WHAT YOU SHOULD DO:
Only the lines that include "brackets" should be copied from the data below.

[Data excerpts]
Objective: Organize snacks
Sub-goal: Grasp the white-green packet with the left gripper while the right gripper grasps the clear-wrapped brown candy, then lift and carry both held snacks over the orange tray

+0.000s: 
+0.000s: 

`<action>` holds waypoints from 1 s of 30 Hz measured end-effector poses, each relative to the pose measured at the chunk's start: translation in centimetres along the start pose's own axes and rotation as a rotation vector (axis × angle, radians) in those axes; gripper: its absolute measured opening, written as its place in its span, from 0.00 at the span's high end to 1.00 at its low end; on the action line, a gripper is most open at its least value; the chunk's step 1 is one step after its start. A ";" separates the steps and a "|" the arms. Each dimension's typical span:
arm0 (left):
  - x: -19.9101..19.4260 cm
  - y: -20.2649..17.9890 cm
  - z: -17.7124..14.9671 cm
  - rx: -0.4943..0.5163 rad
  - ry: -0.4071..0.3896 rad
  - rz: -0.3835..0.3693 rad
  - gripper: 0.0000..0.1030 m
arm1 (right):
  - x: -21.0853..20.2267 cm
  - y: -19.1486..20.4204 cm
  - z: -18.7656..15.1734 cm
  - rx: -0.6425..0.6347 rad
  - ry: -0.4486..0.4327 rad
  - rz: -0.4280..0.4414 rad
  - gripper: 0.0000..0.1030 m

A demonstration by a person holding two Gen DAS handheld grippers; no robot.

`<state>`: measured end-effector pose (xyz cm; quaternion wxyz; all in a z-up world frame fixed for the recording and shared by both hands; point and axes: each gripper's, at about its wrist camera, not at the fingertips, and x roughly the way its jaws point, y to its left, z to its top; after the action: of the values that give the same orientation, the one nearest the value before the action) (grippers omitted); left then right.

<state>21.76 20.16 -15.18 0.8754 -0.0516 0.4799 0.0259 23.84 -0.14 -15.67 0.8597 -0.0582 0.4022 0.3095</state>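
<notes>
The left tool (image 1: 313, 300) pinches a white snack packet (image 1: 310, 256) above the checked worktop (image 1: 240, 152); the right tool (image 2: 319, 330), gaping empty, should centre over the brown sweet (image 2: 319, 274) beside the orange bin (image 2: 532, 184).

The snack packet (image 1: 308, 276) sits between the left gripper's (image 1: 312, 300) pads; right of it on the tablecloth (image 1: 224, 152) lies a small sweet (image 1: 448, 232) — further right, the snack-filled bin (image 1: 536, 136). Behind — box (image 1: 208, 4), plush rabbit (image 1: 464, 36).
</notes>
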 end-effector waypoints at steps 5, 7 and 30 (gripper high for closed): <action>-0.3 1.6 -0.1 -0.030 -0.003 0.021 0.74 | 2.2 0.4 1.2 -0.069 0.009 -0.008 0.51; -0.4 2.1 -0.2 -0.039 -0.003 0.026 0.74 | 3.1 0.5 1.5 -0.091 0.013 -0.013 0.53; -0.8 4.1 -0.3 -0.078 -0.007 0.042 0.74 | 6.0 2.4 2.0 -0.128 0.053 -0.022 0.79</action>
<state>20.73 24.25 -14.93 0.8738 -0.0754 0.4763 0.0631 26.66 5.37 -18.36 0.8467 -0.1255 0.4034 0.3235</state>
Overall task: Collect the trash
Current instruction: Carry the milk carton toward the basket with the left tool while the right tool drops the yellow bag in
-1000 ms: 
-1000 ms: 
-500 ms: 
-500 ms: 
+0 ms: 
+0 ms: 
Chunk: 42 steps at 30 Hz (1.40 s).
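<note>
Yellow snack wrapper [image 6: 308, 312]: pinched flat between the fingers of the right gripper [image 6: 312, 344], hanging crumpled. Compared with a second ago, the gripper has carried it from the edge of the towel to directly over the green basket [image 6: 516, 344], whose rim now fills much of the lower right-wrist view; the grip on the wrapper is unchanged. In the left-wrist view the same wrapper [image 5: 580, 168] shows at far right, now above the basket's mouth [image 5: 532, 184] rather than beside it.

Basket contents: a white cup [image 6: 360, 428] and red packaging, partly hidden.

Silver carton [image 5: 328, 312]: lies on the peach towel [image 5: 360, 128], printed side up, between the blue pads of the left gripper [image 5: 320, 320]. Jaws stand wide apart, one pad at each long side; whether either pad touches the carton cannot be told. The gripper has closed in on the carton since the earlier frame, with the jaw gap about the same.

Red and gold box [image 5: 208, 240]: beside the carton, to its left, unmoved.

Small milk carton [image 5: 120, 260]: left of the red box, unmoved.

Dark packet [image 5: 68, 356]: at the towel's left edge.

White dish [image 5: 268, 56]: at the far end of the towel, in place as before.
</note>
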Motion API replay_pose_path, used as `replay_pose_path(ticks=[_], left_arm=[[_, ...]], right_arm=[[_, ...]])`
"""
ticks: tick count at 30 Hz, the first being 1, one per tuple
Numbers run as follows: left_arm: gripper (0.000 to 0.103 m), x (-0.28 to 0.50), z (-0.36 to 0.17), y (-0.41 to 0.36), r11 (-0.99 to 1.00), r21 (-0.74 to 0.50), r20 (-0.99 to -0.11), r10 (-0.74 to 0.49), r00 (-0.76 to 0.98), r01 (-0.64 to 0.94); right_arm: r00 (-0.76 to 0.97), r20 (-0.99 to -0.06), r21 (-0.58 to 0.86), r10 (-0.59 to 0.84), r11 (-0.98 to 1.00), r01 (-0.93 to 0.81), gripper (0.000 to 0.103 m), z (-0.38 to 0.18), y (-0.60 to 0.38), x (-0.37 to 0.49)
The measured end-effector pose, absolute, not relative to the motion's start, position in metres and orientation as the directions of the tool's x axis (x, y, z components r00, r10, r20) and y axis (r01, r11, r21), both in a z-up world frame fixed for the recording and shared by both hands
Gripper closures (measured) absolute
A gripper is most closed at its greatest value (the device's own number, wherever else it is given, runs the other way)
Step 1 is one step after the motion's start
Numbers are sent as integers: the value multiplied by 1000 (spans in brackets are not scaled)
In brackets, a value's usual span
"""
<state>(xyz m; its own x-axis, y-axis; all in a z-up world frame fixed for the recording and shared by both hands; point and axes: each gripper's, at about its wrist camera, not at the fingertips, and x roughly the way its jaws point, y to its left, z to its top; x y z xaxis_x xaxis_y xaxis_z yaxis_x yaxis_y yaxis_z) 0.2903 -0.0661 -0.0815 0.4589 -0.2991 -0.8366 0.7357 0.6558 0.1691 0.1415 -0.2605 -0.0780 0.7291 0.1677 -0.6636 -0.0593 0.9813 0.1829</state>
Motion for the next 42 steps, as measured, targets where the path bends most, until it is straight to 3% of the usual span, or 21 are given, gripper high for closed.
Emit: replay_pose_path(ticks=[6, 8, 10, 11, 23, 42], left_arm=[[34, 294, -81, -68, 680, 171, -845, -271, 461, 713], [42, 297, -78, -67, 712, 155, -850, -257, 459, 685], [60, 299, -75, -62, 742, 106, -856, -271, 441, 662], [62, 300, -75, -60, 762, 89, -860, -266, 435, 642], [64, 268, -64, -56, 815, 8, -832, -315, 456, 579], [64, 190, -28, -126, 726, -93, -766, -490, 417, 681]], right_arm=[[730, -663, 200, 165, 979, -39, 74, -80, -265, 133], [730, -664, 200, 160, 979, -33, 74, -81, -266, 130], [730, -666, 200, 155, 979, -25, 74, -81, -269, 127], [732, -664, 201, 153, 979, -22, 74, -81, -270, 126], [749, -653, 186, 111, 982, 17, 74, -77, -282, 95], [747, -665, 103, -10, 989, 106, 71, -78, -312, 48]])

OUTPUT FOR THIS EXERCISE:
Numbers are sent as integers: the value multiplied by 1000 (spans in brackets are not scaled)
In brackets, a value's usual span

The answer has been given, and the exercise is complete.